Meridies, il nuovo album di Go Dugong, si basa su questa ambivalenza della taranta, come musica da festa e musica da esorcismo. Di origine pugliese, Giulio Fonseca è un musicista curiosissimo: lungo dieci anni di carriera ha portato la sua musica elettronica a esplorare tutti gli angoli del mondo: dall’hip-hop multiculturale di “Novanta”, ai field recordings indiani di (Indian) Furs, fino alla bass music globale di “Curaro”. Con gli ultimi due lavori, l’EP “TRNT” (incentrato sulla città di Taranto) e questo “Meridies” Go Dugong torna alla sua Puglia, usando il linguaggio della taranta come porta verso le musiche del sud, d’Italia e del mondo, e ibridando quel linguaggio a un respiro elettronico psichedelico. Come ha spiegato lo stesso Fonseca, il disco immagina una jam tra trenta lavoratori della terra in acido, e parte in effetti dagli strumenti – tamburelli, cornamuse, flauti, fino a chitarre e sintetizzatori analogici – per costruire un’orgia di suoni, analogici e digitali, che spinge l’eredità della musica “tradizionale” in tante direzioni diverse.
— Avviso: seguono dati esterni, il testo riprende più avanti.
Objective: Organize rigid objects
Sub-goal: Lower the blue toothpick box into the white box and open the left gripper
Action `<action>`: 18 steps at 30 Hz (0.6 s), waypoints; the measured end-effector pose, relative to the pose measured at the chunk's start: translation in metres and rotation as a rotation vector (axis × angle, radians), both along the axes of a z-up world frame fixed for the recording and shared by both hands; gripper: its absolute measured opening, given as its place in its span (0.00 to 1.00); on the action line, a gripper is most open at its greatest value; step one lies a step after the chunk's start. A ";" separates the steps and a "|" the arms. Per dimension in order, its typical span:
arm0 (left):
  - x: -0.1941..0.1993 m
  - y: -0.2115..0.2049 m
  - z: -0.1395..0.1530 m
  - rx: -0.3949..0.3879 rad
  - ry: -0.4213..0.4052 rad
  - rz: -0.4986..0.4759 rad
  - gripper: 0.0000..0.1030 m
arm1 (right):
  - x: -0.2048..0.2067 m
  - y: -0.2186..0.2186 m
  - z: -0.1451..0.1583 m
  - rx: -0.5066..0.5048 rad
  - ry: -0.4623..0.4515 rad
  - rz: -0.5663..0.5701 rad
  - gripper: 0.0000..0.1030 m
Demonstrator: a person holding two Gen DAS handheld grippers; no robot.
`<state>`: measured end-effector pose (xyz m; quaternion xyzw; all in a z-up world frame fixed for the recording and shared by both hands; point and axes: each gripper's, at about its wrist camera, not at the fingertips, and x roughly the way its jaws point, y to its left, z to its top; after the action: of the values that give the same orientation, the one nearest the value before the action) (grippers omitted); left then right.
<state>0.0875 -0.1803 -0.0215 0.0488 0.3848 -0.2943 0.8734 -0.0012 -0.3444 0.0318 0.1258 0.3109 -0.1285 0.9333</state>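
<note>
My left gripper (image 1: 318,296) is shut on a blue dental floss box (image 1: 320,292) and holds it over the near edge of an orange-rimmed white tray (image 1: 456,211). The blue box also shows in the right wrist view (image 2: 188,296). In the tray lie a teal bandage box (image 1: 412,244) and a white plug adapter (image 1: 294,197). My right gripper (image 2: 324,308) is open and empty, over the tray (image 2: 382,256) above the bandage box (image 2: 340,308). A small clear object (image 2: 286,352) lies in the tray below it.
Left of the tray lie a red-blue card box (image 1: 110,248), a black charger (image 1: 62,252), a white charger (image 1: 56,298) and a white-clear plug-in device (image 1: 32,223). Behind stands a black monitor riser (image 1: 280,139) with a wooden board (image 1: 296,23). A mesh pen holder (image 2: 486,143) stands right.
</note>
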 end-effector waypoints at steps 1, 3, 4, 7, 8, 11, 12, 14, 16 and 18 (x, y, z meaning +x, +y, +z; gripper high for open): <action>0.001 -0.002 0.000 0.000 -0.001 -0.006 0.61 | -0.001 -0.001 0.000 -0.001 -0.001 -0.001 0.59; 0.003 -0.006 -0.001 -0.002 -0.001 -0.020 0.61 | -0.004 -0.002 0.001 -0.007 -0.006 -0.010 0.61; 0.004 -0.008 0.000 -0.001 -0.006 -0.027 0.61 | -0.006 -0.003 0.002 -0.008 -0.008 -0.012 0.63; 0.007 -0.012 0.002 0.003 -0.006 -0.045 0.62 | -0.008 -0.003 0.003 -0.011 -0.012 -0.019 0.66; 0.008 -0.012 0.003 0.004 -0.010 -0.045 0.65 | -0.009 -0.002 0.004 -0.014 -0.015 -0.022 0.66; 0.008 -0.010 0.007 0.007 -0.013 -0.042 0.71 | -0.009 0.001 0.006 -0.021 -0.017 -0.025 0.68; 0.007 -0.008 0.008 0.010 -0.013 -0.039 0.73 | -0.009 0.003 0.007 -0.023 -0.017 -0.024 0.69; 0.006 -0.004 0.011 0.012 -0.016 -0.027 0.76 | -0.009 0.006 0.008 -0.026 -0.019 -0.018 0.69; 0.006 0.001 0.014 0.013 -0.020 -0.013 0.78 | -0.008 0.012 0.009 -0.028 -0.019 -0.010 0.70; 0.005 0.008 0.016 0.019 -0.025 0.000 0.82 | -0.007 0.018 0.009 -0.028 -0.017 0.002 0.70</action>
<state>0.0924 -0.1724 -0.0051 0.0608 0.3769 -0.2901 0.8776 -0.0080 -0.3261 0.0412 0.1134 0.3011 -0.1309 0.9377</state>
Quello che stupisce di Meridies in effetti è il buon gusto. Non si tratta di un lavoro freddamente concettuale, né di un uso pretestuoso di qualche campione di musiche folk. C’è un’organicità perfetta fra retaggi e strumenti tradizionali e ricerca elettronica, e questo si sente tanto nei brani più festaioli, come Tarantismo (il brano più “da club” del disco) quanto nei pezzi più sinistri (per esempio Randagio, che vede come ospite Mai Mai Mai), fino a quelli più dimessi, come la dolce 13 Aprile. Meridies è “semplicemente” un disco di belle melodie e belle composizioni.

Go Dugong si circonda di ospiti: Alfio Antico partecipa con i suoi tamburi e un’ipnotica nenia alla febbrile Esorcismo. Vari musicisti impreziosiscono coi loro strumenti molte delle tracce: il più presente è probabilmente il polistrumentista Ricky Cardelli. Anche queste partecipazioni contribuiscono al senso di jam che emerge da Meridies, e che era l’intento originario del suo autore. La taranta reinventata da Go Dugong è quindi non solo rievocazione di climi (allegri, disperati, occulti che siano), ma è il canovaccio per produrre nuove direzioni (collettive e “popolari”) nella musica elettronica. Musica che riesce a dare piacere senza rinunciare alle eredità più brutali e cupe del retaggio folk. Come dice Alfio Antico in Esorcismo, “Per gioire bisogna ascoltare”.

Meridies è uscito a Novembre per Hyperjazz e La Tempesta; qui il link a bandcamp.

E qui una bella intervista a Go Dugong.

Foto di copertina di Giulia Bararo.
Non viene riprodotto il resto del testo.